Assignment:
When you reach the line containing "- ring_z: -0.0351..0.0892" in the entries below, start writing out each line exactly, and stop after the line containing "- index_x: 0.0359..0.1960".

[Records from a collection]
_ _ _ _ _
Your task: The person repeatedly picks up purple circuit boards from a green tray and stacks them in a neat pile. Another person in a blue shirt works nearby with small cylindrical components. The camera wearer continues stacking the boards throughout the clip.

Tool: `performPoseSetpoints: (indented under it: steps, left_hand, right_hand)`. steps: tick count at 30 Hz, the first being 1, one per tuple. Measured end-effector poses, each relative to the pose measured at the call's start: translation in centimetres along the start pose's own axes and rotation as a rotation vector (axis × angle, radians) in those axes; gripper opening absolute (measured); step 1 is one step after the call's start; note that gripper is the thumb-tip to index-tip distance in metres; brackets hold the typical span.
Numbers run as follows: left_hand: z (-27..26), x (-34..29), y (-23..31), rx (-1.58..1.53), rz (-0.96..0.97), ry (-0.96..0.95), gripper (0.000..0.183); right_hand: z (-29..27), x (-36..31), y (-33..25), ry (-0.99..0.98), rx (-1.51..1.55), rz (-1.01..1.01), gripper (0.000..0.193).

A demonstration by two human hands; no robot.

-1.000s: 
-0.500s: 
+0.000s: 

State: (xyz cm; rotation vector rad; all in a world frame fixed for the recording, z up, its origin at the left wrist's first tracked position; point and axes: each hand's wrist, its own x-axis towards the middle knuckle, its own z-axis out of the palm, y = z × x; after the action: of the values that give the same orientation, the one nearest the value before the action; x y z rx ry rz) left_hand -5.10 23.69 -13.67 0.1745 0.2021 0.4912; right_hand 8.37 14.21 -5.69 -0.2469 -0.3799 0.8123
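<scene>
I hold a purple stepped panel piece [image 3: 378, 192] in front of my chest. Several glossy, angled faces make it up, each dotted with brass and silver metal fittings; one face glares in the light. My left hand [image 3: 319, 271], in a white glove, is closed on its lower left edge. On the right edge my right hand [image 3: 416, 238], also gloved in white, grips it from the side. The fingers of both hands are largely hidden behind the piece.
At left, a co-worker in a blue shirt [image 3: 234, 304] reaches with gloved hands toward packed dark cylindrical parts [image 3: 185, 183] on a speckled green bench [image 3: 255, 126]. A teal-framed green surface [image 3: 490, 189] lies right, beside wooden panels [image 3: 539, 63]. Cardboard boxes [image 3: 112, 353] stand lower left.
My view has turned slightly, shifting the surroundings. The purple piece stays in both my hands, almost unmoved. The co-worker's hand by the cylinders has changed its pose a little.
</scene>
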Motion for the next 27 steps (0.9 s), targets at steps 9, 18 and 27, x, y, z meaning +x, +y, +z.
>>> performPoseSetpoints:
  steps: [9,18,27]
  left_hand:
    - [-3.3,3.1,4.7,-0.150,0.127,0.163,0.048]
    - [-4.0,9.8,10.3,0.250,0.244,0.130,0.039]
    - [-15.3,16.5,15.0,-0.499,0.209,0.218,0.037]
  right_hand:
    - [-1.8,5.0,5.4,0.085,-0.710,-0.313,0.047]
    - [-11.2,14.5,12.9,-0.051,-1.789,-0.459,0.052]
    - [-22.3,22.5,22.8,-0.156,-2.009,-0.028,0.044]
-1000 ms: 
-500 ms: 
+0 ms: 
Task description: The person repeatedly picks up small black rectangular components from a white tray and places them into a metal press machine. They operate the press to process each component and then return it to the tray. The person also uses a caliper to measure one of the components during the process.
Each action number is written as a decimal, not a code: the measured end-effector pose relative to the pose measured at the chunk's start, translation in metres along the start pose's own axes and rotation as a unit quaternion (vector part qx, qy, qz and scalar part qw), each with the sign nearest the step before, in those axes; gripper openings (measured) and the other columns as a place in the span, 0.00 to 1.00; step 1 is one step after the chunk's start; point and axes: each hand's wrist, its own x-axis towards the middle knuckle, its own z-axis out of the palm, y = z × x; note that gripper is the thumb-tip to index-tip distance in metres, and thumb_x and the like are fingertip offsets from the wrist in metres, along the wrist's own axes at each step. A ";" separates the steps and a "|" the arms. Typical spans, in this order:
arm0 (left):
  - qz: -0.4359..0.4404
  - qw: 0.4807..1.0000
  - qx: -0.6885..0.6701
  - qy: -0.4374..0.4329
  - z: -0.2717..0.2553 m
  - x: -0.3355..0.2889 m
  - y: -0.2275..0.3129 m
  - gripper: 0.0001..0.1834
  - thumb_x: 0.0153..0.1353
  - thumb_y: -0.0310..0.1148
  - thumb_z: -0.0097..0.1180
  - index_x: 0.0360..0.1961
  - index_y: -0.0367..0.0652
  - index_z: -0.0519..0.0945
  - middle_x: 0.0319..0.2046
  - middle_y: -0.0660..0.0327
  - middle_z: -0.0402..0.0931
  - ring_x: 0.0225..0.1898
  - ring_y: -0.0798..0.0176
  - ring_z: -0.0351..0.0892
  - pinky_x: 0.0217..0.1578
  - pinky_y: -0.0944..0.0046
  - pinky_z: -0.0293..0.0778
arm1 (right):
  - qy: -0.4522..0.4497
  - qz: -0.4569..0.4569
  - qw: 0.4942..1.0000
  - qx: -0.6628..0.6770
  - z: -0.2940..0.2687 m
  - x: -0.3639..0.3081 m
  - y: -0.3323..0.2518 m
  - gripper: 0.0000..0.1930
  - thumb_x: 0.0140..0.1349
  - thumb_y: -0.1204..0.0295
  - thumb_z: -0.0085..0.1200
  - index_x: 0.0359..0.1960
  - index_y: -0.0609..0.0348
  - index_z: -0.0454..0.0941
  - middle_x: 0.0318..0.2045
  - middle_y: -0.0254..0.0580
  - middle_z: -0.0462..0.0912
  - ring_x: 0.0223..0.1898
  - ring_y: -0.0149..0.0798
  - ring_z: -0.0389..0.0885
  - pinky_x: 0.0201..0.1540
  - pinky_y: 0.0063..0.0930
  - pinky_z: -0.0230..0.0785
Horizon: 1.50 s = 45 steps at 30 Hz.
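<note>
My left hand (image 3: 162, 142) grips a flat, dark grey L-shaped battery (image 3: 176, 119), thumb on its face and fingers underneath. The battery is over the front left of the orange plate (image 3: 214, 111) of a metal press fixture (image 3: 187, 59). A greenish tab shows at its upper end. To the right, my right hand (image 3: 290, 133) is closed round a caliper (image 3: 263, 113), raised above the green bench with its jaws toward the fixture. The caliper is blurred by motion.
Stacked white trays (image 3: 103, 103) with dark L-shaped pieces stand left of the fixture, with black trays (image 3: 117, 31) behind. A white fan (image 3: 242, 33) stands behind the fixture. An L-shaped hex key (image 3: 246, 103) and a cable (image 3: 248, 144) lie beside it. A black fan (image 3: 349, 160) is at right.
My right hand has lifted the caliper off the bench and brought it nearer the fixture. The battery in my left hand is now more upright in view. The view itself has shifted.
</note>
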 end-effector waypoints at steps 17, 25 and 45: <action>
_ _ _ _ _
Exercise response:
  - ring_z: -0.0351..0.0892
  - pinky_x: 0.0217..0.1578
  - pinky_y: -0.0944..0.0046
  - pinky_z: -0.0293..0.0778
arm1 (right):
  - qy: -0.4522..0.4497
  - qz: -0.4569..0.4569
  - qw: 0.4942..1.0000
  - qx: -0.6628..0.6770
  - z: -0.2940..0.2687 m
  - x: -0.3639..0.3081 m
  - y: -0.3323..0.2518 m
  - gripper: 0.0000..0.1930
  - thumb_x: 0.0140..0.1349
  - thumb_y: -0.1204..0.0295
  - thumb_z: -0.0085..0.1200
  - index_x: 0.0359..0.1960

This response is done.